To succeed as a manager, you need to find ways of working successfully within the relevant constraints while meeting the demands of your job.
You'll be faced with a number of different types of demands and constraints. Being able to identify them will help you to decide how best to deal with them. Some issues are easier to cope with than others, and this can depend on factors within your own organization.
Managers also impose demands on themselves, with high expectations about what they can achieve.
In addition, Rosemary Stewart identified five more demands that managers face:
- Manager-imposed demands
Your boss is likely to have several expectations of you and to place demands on your time.
- Staff-imposed demands
Your staff members will want and expect you to spend time with them, giving advice or training.
- Peer-imposed demands
Other managers within the organization will often require information, support, or assistance from you.
- System-imposed demands
Your organization will have its own set of systems that can't be ignored. These will include systems for creating and tracking budgets, reports, and meetings.
- Externally-imposed demands
Customers, suppliers, or other stakeholders may require information or action from you.
The attitudes and expectations of those around you will constrain the ways you're able to act as a manager. In addition, Stewart identified five constraints for managers:
- Limited resources
All resources are limited in some way. As a manager, you'll have to work with and make the best use of the types and amounts of resources that are available to you.
- Legal regulations
As a manager, you have a responsibility to act within the law and to ensure that your team does too.
- Processes and equipment
You'll be constrained by the processes and equipment available to you. This applies equally to the quality and types of resources available.
- Diverse teams and locations
You may be working with a number of teams, some of which aren't at the same location. You may also find that you have to work with other departments, suppliers, or customers who are geographically remote.
- Policies and procedures
Every organization has its own policies and procedures, and you'll have to work within them.
It might be helpful to consider how the demands and constraints of a manager's job differ from those of your current or previous non-managerial role. Being a successful manager involves juggling conflicting demands, and working within constraints to meet the needs of your organization.
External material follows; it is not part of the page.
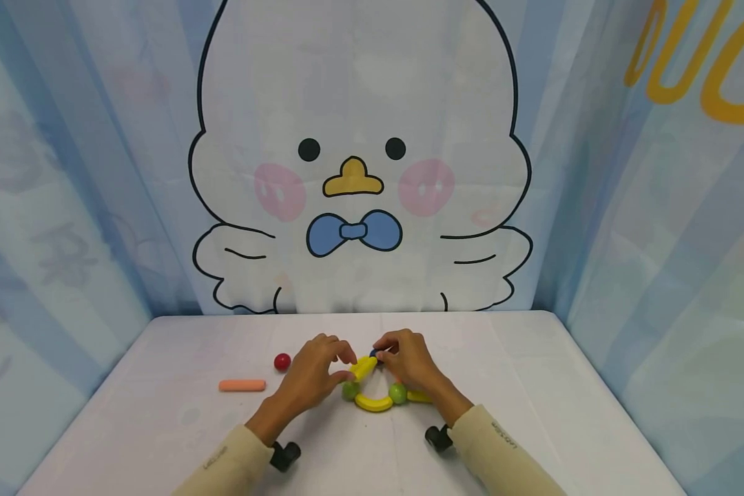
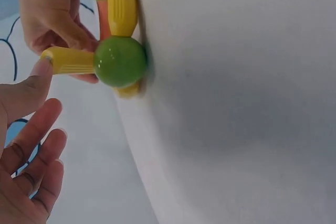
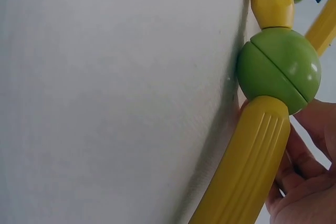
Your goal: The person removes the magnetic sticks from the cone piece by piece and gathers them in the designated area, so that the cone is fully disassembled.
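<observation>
In the head view, my right hand [image 1: 409, 359] pinches a small dark blue piece [image 1: 375, 353], mostly hidden by the fingers, at the far end of a yellow rod [image 1: 364, 368]. My left hand [image 1: 315, 368] is at the near side of that rod; in the left wrist view its thumb [image 2: 32, 90] touches the rod's end and the other fingers are spread loosely. A green ball [image 2: 121, 61] joins this rod to a curved yellow piece [image 1: 373, 403]. Another green ball [image 3: 279, 71] links that curve to a second yellow piece [image 3: 244, 163].
Left of the joined toy pieces lie a red ball [image 1: 282, 362] and an orange rod [image 1: 242, 386] on the white table [image 1: 161, 413]. Behind the table hangs a curtain [image 1: 359, 275] printed with a duck; more curtain stands on both sides.
</observation>
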A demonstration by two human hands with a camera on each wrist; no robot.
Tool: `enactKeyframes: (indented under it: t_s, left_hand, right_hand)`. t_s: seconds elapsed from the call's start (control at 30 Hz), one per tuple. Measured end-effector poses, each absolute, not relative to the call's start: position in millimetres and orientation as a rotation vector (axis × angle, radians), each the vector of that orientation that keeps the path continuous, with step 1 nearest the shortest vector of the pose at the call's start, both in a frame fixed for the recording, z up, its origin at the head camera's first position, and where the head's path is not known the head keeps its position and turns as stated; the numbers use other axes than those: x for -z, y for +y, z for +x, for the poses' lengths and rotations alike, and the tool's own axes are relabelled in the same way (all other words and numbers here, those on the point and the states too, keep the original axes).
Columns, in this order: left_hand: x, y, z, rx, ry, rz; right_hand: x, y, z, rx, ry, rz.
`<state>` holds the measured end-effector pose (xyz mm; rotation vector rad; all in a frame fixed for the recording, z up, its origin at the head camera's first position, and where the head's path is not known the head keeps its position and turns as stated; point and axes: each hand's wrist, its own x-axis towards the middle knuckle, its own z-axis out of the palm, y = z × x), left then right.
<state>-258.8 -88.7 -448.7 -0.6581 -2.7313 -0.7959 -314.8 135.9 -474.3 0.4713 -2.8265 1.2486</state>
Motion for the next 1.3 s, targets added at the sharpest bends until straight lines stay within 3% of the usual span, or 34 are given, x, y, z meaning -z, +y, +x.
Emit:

In summary, demands can come from bosses, employees, and customer demands. They can also come from peers, the system, and the external environment. Of course, some of the toughest demands may come from you, yourself. Constraints can include the physical locations of teams, technological limitations, and regulations applied to your industry as a whole. Managers may also be constrained by limited resources, organizational policies, or people's attitudes.
Demands and constraints won't go away. Dealing with them in the best ways possible are what will distinguish you as a successful manager.